BOALEMO, HARIANPOST.ID- Pemerintah Kabupaten Boalemo bersama Bank Indonesia Perwakilan Provinsi Gorontalo menggelar High Level Meeting (HLM) Tim Pengendalian Inflasi Daerah (TPID) Kabupaten Boalemo, bertempat di Kantor BI Perwakilan Provinsi Gorontalo, Rabu 20 Mei 2026.
Dalam kesempatan itu, Bupati Boalemo Drs. Rum Pagau menegaskan, pengendalian inflasi merupakan tanggung jawab pemerintah daerah. Ia mengapresiasi kehadiran BI di Gorontalo karena mempercepat akses informasi harga pangan.
“Dengan keberadaan BI di Gorontalo, kami secepatnya bisa mengetahui perkembangan harga pangan harian terkait komoditas di Provinsi Gorontalo, lebih khusus di Kabupaten Boalemo,” ucap Bupati Boalemo Rum Pagau.
Bupati Rum mengatakan, Pemkab Boalemo rutin memantau harga pangan di pasar. Selain itu, pemda juga mengadakan pasar murah secara berkala. Pada Ramadan lalu, Pemkab Boalemo bekerja sama dengan Polda Gorontalo membuka posko inflasi di setiap kecamatan.

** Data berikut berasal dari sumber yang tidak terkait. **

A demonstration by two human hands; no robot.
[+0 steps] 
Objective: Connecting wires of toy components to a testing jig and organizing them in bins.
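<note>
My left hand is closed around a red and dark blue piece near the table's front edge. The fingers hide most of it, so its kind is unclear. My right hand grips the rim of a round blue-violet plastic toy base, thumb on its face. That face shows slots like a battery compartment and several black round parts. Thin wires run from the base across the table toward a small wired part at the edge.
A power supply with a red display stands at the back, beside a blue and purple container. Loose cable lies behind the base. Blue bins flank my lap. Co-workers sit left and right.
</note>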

“Alhamdulillah dengan dibukanya posko inflasi di setiap kecamatan mempunyai dampak positif,” kata Rum Pagau.
Bupati juga menyoroti komoditas Barito singkatan dari Bawang, Rica, dan Tomat, sebagai pemicu inflasi yang sangat cepat. Karena itu, pemda rutin memberikan pendampingan kepada petani Barito.

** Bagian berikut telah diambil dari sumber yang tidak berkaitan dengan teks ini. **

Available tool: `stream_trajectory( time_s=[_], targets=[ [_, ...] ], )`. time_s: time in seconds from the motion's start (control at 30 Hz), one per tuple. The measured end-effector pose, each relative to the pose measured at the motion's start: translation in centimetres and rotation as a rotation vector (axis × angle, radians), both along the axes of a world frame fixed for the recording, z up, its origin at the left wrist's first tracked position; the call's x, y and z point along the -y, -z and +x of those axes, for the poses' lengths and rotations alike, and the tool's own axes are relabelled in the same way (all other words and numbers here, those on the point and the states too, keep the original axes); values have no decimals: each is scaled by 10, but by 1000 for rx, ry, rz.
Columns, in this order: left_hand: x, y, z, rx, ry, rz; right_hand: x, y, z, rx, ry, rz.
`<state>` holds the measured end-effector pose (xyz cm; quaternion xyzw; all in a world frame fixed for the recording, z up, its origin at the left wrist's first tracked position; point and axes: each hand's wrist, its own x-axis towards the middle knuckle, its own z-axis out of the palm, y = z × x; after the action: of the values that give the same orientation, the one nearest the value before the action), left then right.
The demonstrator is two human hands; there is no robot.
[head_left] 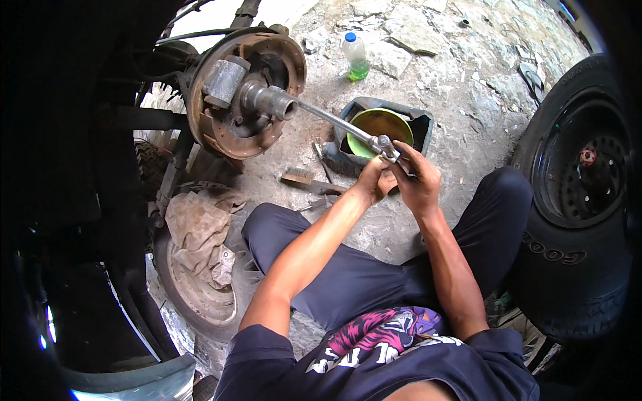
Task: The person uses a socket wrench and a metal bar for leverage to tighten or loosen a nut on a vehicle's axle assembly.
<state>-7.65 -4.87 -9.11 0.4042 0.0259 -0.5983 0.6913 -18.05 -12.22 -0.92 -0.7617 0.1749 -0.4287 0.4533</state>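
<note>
Both my hands meet at the near end of a long steel socket wrench, at its head. My left hand is closed around the underside of the head. My right hand pinches the same head from the right; whether a socket is between the fingers is hidden. The wrench's shaft points up and left, its far end beside the open mouth of the axle spindle; I cannot tell if they touch. Around the spindle is a rusty brake backing plate with a grey cylindrical part.
Beneath the wrench sits a cut-open dark container holding a green bowl. A wire brush lies on the floor before me. A bottle with green liquid stands beyond. A large tyre is at right; a cloth drapes a wheel at left.
</note>
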Motion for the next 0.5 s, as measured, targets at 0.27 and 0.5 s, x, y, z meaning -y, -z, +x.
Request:
stream_trajectory(
  time_s=[0.27, 0.5],
  targets=[
    [1, 5, 3, 4, 31, -200, 2, -3, 1, -51, -8, -118],
    [3, 17, 8, -192, 14, -254, -2, -10, 5, -145, -33, -25]
  ],
)
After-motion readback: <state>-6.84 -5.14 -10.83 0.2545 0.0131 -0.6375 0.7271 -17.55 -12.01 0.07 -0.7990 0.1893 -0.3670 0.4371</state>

“Komoditas ini yang sering memicu inflasi kebutuhan pokok sehari-hari di pasar. Kami selalu memberikan arahan kepada para petani, khususnya petani Barito,” tutur Rum Pagau.
Orang nomor satu di kabupaten Boalemo itu, juga menyampaikan terima kasih kepada BI Gorontalo yang menginisiasi HLM TPID ini. Ia berharap BI tetap melakukan monitoring perkembangan harga pangan di Boalemo.
“Ini merupakan suatu kebanggaan bagi kami Pemerintah Daerah Kabupaten Boalemo,” ucap Bupati Boalemo.
Diketahui, HLM TPID ini dihadiri Kepala BI Perwakilan Gorontalo Bambang Setya Permana, Kepala BPS Boalemo Muhammad Syaiful, Sekretaris Daerah Prof. Dr. Ir. Nurdin Baderan, Asisten II Dr. Sherman Moridu, Kepala Bulog, perwakilan Pertamina, dan pimpinan OPD.